Las mujeres somos parte fundamental para alcanzar dicho desarrollo, es por eso que debemos exigir la plena vigencia y reconocimiento de nuestros derechos, es prioritario que nuestro marco jurídico detone nuestro empoderamiento sobre bases firmes. Debemos exigir que en el estado desaparezcan los modelos y prácticas que insisten en colocar a la mujer en una posición de inferioridad y sumisión al hombre.

¿Cómo lograrlo? Por ejemplo, en materia de salud, exigir que nuestras leyes dejen de ser omisas en la definición de programas de prevención de trata de personas y prostitución forzada.

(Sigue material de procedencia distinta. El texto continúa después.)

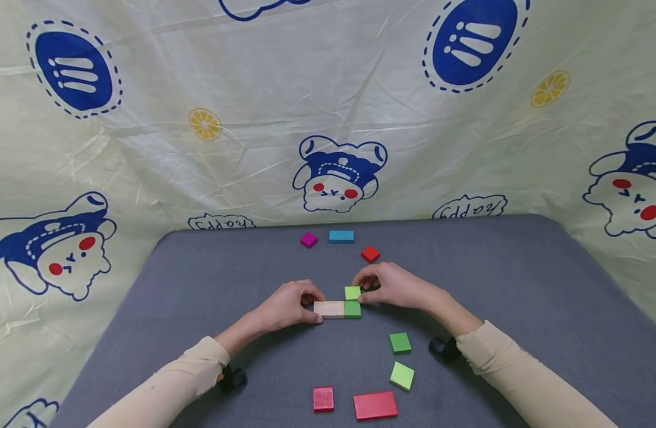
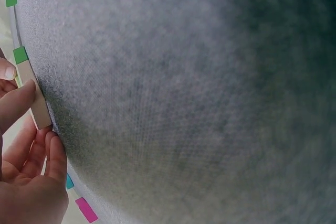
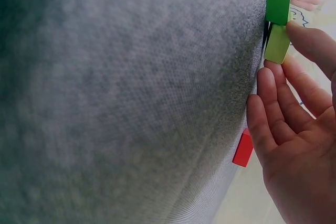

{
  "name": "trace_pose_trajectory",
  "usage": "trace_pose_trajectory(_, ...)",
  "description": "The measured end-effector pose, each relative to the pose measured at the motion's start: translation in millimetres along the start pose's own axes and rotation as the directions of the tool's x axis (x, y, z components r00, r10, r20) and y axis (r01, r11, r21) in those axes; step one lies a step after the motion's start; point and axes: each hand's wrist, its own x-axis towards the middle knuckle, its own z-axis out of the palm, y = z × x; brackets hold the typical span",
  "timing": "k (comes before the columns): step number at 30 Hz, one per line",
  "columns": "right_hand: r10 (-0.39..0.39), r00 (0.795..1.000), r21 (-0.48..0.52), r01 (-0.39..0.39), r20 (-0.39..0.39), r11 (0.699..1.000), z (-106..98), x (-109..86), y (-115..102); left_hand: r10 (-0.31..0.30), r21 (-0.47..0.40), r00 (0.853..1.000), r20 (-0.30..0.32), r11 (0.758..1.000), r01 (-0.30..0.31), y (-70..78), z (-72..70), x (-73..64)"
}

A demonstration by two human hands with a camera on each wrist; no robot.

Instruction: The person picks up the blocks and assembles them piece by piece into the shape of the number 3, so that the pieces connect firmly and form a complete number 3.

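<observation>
My left hand (image 1: 289,304) holds a pale wooden rectangular block (image 1: 329,309) at its left end, thumb on the near side and fingers behind. A dark green square block (image 1: 352,310) sits flush against the block's right end. Behind that green square lies a light green block (image 1: 352,293), pinched between the thumb and fingers of my right hand (image 1: 393,285). In the right wrist view the light green block (image 3: 277,43) lies close against the dark green one (image 3: 278,4). My left thumb (image 2: 22,103) overlaps the wooden block (image 2: 39,98) in the left wrist view.
At the back of the grey table (image 1: 226,255) lie a magenta block (image 1: 309,240), a blue block (image 1: 341,237) and a red block (image 1: 370,254). Nearer are a green block (image 1: 400,343), a light green block (image 1: 401,376), a small red square (image 1: 323,399) and a larger red rectangle (image 1: 375,405).
</observation>
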Motion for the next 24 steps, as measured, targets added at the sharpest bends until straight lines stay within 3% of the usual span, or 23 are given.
trace_pose_trajectory(24, -0.020, 1.000, 0.015, 0.020, 0.013, 1.000, 1.4, 0.4, 3.4, -0.002, -0.002, 1.000, 0.001, 1.000, 0.002, 0.2, 0.3, 0.4)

En el rubro de la educación, contar con por lo menos una declaración que garantice la igualdad de oportunidades en el acceso a la educación, con contenidos y acciones positivas para promover y garantizar la permanencia de las niñas y mujeres en todos los niveles de enseñanza.

Exigir que se reconozca el valor del trabajo doméstico y su importancia en la economía familiar, así como establecer como obligación alimentaria, en caso de divorcio voluntario, a la mujer que dedicó su tiempo al hogar, lo que requeriría una reforma al artículo 116, fracción IV, del Código Civil; además, igualar la edad para contraer matrimonio de hombres y mujeres, eliminar la disposición misógina que prevé que las mujeres puedan contraer nupcias hasta pasados 300 días de la disolución del matrimonio anterior, que se establece en el artículo 45 del mencionado instrumento jurídico.

Es importante que las mujeres conozcamos los elementos que obstruyen nuestro desarrollo, que tomemos la voz y exijamos que las cosas cambien, no como prebenda ni como concesión, sino como legítimo derecho.